PROMPT: Only one stretch of the data is wanted: the line containing "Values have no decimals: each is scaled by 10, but", the line containing "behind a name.", and every line between them, copied exactly.
DATA UNDER STUDY START
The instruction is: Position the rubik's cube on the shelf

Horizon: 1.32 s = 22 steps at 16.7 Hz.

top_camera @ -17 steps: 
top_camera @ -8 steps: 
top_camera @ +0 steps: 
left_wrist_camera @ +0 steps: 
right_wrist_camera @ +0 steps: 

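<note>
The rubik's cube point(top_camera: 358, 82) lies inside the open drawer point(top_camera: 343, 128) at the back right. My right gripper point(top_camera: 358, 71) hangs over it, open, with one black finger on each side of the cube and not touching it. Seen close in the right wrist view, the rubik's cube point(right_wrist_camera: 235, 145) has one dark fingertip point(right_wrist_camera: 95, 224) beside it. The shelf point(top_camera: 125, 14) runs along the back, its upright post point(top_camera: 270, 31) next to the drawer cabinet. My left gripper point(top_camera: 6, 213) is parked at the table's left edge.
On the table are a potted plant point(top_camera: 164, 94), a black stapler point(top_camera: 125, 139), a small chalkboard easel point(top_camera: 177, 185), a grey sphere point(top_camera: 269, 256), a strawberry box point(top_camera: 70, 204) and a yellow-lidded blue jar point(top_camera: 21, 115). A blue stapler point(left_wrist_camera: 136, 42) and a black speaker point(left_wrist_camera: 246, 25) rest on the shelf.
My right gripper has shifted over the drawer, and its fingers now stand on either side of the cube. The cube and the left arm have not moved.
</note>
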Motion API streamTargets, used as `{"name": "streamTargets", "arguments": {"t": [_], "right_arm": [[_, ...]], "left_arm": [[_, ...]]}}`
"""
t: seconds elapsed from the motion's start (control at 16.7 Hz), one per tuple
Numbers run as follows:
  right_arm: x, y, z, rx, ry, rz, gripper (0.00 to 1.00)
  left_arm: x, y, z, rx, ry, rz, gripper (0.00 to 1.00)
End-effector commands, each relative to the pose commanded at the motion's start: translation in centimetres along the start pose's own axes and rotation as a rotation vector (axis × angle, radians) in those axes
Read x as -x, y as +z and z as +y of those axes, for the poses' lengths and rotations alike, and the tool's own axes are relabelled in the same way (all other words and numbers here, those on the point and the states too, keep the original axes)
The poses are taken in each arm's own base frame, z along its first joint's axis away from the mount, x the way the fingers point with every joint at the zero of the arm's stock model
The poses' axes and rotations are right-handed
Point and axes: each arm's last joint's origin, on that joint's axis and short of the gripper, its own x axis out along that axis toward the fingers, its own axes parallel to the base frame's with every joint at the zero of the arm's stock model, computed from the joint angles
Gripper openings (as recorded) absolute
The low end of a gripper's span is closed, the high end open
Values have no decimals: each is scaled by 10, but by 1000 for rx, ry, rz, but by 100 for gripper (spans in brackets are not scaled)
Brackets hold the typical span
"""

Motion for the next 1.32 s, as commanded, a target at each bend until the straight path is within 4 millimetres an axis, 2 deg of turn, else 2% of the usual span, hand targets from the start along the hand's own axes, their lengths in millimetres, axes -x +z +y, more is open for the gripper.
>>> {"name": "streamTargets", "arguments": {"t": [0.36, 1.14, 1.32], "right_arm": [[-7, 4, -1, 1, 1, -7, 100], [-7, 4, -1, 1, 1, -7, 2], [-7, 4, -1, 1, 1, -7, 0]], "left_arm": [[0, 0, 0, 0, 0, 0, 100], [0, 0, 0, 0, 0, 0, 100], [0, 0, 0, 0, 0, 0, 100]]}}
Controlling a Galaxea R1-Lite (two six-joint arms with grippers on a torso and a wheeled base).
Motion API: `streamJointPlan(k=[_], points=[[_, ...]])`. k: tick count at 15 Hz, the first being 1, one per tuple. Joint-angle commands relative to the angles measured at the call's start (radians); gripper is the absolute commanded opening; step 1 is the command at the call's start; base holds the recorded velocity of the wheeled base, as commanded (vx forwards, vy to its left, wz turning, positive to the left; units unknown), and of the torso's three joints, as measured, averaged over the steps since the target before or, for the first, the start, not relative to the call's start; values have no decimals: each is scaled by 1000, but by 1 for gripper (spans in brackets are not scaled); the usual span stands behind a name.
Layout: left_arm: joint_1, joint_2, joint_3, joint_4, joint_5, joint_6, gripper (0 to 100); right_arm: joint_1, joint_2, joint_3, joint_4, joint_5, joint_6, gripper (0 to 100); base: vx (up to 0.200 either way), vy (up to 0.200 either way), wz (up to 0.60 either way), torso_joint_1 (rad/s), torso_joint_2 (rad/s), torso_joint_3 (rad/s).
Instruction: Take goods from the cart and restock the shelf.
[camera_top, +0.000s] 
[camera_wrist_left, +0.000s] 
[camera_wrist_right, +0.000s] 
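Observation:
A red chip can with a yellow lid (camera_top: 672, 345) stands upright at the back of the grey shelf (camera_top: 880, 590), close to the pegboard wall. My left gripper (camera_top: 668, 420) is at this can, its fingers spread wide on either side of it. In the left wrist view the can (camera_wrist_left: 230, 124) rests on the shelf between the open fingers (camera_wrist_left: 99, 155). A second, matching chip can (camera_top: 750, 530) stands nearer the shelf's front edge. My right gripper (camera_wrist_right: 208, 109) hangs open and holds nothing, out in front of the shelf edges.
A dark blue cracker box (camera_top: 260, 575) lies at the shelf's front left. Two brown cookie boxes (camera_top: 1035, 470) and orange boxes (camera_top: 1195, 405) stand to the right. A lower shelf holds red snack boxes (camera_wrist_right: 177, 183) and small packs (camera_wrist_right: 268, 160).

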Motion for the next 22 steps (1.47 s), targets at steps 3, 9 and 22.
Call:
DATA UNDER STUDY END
EXPECTED ANSWER:
Values have no decimals: each is scaled by 10, but by 1000 for rx, ry, rz, but by 100 for gripper (spans in brackets are not scaled)
Brackets hold the typical span
"""

Motion for the next 1.32 s, as commanded, a target at each bend until the straight path is within 4 millimetres an axis, 2 deg of turn, else 2% of the usual span, hand targets from the start along the hand's own axes, their lengths in millimetres, axes -x +z +y, more is open for the gripper.
>>> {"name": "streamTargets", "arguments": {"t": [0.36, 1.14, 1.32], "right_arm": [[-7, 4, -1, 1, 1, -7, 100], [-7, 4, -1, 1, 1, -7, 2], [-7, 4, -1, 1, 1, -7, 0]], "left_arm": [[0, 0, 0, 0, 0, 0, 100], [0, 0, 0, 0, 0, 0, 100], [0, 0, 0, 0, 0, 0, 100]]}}
Controlling a Galaxea R1-Lite (two six-joint arms with grippers on a torso and a wheeled base).
Motion API: `streamJointPlan(k=[_], points=[[_, ...]])`. k: tick count at 15 Hz, the first being 1, one per tuple. Joint-angle commands relative to the angles measured at the call's start (radians); gripper is the absolute commanded opening; step 1 is the command at the call's start; base holds the recorded velocity of the wheeled base, as commanded (vx forwards, vy to its left, wz turning, positive to the left; units unknown), and of the torso's three joints, as measured, averaged over the steps since the target before or, for the first, the start, not relative to the call's start; values have no decimals: each is scaled by 1000, but by 1 for gripper (spans in brackets are not scaled); the usual span stands behind a name.

Besides this answer, the exercise requires nothing else.